Required action:
In this exercise, retype exactly and only the lines from the top of the entries below through the line that holds "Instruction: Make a", omitting pictures.

── Dataset ──

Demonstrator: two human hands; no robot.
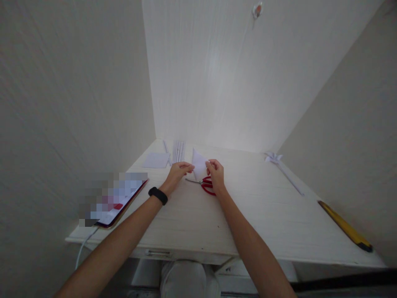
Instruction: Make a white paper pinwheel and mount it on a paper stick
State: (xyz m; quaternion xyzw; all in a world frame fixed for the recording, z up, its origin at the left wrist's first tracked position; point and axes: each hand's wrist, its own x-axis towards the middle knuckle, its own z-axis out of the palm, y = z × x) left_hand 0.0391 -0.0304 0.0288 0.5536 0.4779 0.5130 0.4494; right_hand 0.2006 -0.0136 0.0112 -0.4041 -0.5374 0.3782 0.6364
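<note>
1. Head view, the only one. The white desk (248, 215) is taken as landmark; it sits in a corner between pale walls.
2. A small folded white paper (199, 164) is held just above the desk's middle, towards the far edge. It is pinched from both sides: left hand (178, 171) on its left edge, right hand (215, 174) on its right edge.
3. Grip state: both hands are closed on the paper, fingertips clamped, nothing else held. A black wristband (158, 195) is worn on the left wrist.
4. Key relation: the paper lies between the two hands and slightly beyond them, rising from the fingertips towards the back wall. Its long axis appears roughly upright, tilted away; the exact fold shape cannot be told. Both hands are equally near, since both are touching it.
5. Red-handled scissors (207, 184) are lying on the desk directly below the paper, just under the right hand, blades pointing left towards the left hand. They are the nearest obstruction.
6. Beyond the left hand on the desk: a flat white sheet (156, 160) and a set of thin paper strips (178, 150), near the back wall.
7. Left edge of the desk: a tablet (119, 203) with a cable hanging off the front.
8. Right side of the desk, well apart from the hands: a folded paper flower on a long stem (274, 157) and, nearer the front right corner, a yellow utility knife (344, 225).
</note>
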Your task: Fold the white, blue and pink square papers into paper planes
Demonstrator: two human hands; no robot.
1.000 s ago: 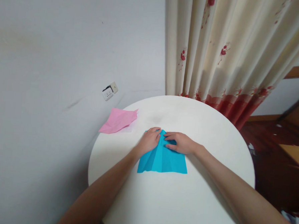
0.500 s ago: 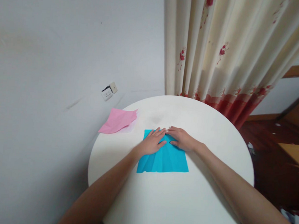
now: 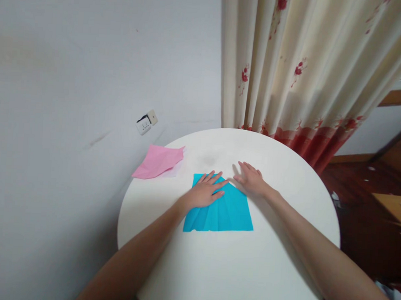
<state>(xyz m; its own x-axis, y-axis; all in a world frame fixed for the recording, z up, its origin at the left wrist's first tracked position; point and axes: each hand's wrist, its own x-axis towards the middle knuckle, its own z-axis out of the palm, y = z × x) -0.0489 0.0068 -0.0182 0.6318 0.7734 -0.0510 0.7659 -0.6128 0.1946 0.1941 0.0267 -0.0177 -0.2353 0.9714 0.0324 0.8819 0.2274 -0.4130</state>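
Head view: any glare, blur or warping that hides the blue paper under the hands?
Head view: soft, even light with no glare on the round white table; the creased blue paper sheet is sharp; the left hand and right hand cast only faint shadows; wide-angle warping bends the floral curtain.

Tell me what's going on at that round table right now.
A person is working a creased blue paper lying flat on the white round table. The left hand presses flat on the sheet's upper left part, fingers spread. The right hand lies open at the sheet's upper right corner, mostly on the table. A pink paper sits apart at the table's far left edge, by the wall.
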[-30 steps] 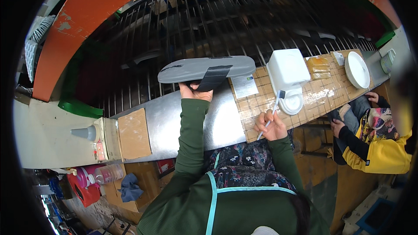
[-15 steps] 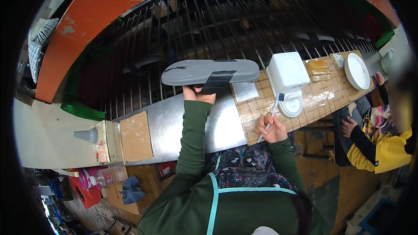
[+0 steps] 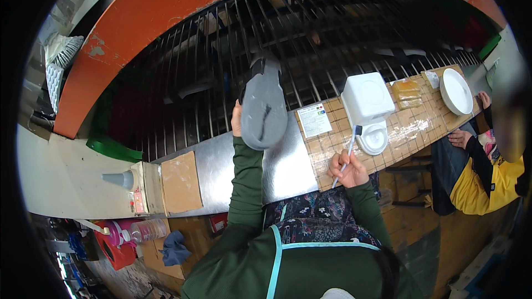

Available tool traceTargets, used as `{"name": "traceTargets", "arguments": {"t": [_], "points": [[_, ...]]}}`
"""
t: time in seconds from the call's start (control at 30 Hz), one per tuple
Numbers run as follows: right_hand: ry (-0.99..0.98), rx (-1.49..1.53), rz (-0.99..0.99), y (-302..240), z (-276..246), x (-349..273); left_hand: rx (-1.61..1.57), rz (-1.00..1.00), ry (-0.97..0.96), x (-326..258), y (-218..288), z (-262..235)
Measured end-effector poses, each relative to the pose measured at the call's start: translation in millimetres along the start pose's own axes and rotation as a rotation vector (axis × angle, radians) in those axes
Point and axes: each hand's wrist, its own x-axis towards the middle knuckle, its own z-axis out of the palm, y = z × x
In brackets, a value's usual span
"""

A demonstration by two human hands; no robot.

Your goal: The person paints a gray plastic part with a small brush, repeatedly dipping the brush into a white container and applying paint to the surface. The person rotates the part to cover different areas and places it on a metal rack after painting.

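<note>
We see a grey shoe sole [image 3: 264, 112] held upright above the steel worktop [image 3: 213, 174], in front of a dark metal grille [image 3: 310, 39]. The left hand [image 3: 237, 119] is clasped around its left edge. The right hand [image 3: 348, 170] pinches a small brush [image 3: 348, 149], its dark tip just beside a round white lid [image 3: 374, 139] and a white square container [image 3: 367, 98] on the tiled worktop section. Another person in a yellow sleeve [image 3: 483, 180] sits at the right.
</note>
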Motion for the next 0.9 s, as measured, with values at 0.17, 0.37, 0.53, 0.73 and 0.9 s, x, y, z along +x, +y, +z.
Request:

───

Answer to this task:
Demonstrator: two human hands; no robot.
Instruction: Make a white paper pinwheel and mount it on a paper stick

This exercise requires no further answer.